Srinagar: On the eve of the swearing in of Mufti Mohammad Sayeed at the head of a PDP-Congress coalition government in J-K, a Srinagar court today ordered the release of one of the main accused in the kidnapping of his daughter in 1989. Senior Jammu and Kashmir Liberation Front (JKLF) leader Showkat Bakhshi was today released on bail by a designated court after spending 12 years in jail. Rubaiya had been kidnapped by the JKLF on December 8 in 1989. After a week-long drama, her freedom came at a price: five jailed JKLF commanders had to be released. Bakhshi is also an accused in the killing of four IAF personnel and the murder of Lasa Koul, a senior Doordarshan official. He is perceived to be a hardliner in the JKLF. In fact, the Front has kept away from him and did not even pursue his case which is seen as the reason behind the delay in his release. This time, in a departure from the normal practice, the police did not re-arrest Bakhshi after he was granted bail. Sources said word had gone out to the police, in keeping with the new regime’s liberal stance on such issues, that the court orders had to be followed in letter and spirit. Mufti has promised to release all prisoners arrested under POTA, review the cases of all detenues and release those who are not facing any serious charges. The deal with the militants in 1989 to secure the release of the daughter of Mufti — who was then Home Minister in the V P Singh government — was seen as a turning point in the insurgency in Kashmir.
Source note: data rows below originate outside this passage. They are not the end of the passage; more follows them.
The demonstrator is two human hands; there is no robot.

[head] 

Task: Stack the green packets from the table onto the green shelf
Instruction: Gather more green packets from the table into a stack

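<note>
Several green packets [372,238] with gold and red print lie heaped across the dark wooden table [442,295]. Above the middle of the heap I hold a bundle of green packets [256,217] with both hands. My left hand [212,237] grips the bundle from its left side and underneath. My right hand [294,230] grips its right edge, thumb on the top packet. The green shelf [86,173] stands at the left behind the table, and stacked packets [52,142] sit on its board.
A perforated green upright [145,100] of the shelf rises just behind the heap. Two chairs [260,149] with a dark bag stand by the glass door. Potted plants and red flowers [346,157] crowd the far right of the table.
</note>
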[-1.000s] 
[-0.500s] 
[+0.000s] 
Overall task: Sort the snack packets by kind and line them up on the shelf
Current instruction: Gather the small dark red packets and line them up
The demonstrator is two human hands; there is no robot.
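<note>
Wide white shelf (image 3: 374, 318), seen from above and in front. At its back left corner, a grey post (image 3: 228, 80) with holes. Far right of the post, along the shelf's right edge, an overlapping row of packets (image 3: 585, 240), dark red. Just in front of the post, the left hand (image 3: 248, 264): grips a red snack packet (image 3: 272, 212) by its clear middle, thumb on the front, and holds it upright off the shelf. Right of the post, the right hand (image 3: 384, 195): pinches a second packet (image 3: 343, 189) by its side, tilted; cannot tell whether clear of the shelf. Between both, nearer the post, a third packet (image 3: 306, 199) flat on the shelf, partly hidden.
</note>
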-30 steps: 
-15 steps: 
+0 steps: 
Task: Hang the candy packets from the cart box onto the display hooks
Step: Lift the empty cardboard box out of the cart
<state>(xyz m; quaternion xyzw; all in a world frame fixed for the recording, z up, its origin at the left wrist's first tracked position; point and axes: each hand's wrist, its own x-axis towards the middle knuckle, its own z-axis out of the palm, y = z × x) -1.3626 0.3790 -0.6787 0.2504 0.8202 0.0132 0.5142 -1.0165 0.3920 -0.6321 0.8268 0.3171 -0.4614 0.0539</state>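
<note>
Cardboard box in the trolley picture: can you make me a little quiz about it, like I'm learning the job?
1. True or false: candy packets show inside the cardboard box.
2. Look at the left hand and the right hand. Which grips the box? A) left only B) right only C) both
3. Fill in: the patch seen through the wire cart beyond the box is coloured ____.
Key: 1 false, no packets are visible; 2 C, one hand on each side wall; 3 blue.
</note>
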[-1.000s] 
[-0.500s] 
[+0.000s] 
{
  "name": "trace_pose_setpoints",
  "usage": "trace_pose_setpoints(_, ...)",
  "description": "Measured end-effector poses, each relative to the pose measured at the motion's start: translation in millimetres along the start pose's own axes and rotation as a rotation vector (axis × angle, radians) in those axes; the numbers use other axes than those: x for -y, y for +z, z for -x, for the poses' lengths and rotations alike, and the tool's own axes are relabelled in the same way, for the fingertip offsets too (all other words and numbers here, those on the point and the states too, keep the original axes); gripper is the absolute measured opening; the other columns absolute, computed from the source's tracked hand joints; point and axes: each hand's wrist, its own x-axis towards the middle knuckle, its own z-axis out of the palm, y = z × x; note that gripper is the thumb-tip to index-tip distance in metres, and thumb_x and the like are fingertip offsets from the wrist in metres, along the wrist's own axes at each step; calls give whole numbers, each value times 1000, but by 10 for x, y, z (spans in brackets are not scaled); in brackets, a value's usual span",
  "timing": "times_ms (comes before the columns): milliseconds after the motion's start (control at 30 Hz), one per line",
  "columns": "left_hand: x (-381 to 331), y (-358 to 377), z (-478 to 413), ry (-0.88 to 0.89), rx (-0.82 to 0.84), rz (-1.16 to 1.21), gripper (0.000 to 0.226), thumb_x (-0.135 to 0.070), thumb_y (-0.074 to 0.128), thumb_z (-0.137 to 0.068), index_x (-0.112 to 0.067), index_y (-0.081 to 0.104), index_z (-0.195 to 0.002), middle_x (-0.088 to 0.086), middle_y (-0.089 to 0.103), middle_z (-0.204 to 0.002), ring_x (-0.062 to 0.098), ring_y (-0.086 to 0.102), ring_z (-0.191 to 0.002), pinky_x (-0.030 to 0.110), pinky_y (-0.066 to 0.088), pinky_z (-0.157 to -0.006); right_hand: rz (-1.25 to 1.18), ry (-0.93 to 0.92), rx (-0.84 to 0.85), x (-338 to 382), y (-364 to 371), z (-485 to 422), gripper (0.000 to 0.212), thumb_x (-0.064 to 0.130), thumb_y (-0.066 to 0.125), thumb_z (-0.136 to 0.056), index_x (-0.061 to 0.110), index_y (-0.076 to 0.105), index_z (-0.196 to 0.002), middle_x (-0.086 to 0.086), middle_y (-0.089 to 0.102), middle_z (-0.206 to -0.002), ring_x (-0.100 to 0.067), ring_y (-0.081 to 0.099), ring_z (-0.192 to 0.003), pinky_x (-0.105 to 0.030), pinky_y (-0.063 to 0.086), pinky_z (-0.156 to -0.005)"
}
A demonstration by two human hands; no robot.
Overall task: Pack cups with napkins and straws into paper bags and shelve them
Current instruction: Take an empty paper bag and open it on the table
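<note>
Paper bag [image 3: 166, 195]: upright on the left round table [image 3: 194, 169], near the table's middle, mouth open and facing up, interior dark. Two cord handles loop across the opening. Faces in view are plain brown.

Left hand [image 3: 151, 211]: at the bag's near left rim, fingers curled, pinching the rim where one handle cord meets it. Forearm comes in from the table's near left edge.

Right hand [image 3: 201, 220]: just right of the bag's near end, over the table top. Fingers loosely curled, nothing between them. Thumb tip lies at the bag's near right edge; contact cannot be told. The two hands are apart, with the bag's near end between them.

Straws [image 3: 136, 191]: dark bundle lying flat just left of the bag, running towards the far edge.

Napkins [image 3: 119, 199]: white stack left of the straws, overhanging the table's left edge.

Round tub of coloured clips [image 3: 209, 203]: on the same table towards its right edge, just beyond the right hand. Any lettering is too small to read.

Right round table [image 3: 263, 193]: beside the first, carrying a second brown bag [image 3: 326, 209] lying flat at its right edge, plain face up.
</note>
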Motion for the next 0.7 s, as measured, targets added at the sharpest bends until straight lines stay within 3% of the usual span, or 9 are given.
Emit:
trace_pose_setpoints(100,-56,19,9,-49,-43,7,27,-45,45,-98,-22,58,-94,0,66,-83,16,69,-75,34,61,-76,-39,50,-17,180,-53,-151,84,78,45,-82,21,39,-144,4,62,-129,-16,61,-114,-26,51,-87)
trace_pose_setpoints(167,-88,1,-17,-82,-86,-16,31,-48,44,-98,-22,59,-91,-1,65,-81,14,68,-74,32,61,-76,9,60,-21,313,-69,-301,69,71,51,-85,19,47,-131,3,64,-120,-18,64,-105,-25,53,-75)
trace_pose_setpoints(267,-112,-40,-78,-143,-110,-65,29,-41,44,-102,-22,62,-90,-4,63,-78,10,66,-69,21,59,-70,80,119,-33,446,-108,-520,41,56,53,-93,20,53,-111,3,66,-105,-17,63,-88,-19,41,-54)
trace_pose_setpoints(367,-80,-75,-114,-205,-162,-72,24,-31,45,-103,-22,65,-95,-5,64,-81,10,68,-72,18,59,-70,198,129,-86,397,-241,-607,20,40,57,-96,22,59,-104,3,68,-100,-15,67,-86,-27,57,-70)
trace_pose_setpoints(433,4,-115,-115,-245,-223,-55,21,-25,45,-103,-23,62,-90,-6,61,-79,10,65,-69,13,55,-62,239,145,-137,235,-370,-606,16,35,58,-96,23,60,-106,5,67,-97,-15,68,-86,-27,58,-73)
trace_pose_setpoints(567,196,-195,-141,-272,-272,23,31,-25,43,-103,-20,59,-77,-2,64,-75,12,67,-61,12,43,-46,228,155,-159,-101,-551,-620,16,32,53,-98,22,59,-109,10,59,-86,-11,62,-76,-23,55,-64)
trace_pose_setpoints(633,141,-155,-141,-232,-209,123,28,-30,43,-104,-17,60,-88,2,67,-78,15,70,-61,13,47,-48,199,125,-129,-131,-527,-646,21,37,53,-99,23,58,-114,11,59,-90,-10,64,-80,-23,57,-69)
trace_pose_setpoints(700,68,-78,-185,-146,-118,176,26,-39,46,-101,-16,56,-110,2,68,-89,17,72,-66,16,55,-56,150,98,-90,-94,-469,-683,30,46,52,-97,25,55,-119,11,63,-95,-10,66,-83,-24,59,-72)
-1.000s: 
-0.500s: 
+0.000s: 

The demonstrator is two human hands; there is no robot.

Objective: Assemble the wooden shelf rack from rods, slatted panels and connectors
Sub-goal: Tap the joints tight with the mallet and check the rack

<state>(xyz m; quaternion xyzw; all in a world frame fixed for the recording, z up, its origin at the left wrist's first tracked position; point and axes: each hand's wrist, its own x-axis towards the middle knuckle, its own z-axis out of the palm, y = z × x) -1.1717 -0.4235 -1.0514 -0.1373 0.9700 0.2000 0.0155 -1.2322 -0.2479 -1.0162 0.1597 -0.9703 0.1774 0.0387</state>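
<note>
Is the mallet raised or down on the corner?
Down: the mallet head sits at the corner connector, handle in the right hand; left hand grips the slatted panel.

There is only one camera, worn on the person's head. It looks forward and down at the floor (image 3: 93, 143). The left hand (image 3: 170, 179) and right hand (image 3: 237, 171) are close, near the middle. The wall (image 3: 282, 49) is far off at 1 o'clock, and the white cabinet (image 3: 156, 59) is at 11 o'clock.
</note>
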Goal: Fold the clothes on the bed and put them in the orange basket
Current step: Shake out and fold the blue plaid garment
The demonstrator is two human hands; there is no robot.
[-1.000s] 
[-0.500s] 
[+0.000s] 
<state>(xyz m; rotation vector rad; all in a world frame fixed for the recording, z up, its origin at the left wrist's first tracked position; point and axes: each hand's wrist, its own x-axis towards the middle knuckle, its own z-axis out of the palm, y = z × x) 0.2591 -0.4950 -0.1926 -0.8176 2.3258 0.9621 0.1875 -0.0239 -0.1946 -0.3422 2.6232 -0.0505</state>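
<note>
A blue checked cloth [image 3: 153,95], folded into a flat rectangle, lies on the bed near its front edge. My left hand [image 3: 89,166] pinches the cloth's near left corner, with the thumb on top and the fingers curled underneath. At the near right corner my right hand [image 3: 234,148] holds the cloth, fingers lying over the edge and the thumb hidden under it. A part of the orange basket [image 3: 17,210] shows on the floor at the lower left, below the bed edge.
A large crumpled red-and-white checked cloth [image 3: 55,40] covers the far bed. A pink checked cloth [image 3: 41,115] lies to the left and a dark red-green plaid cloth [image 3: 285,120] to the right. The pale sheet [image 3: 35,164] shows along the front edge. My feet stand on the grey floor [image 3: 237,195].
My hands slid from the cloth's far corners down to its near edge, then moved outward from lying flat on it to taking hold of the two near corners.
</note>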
In an interview with The Indian Express, he today denied that the decision to release the militants had anything to do with him. The decision was taken by the Prime Minister, he said. He, however, added that because of ‘‘paternal affection’’ he went along with it. He pointed out that at least ‘‘those four or five weren’t foreigners, they were from our soil’’. ‘‘It was a tragic incident at a time when I was Home Minister. I had told my family that Niky (Rubaiya) should remain careful, she shouldn’t go out. I had never thought that my daughter would be kidnapped,’’ he said. ‘‘Dr Farooq Abdullah had released 150 militants before that but the release of four or five militants was projected by some people in such a way as if it was a turning point. The situation was already out of control. In the 1989 elections, not even one per cent of the people came out to vote,’’ he said.